→ **Task brief**
Everything from the line containing "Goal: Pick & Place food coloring" through the last line of the data below should be given again exactly, both end lines included and nothing more.

→ **Information supplied**
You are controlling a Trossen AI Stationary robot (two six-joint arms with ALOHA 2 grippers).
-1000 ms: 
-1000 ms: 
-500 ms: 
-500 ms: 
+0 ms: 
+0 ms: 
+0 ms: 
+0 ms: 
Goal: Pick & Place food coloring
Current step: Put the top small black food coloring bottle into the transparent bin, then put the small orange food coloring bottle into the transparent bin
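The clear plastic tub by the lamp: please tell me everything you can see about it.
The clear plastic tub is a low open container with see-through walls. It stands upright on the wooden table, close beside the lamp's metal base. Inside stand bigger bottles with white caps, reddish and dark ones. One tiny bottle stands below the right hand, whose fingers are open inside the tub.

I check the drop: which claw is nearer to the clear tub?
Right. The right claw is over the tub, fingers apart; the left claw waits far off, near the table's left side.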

→ **Solved exercise**
Goal: Pick & Place food coloring
Current step: Put the top small black food coloring bottle into the transparent bin, then put the small orange food coloring bottle into the transparent bin
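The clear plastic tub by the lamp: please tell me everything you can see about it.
The clear plastic tub is a low open container with see-through walls. It stands upright on the wooden table, close beside the lamp's metal base. Inside stand bigger bottles with white caps, reddish and dark ones. One tiny bottle stands below the right hand, whose fingers are open inside the tub.

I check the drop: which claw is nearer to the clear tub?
Right. The right claw is over the tub, fingers apart; the left claw waits far off, near the table's left side.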

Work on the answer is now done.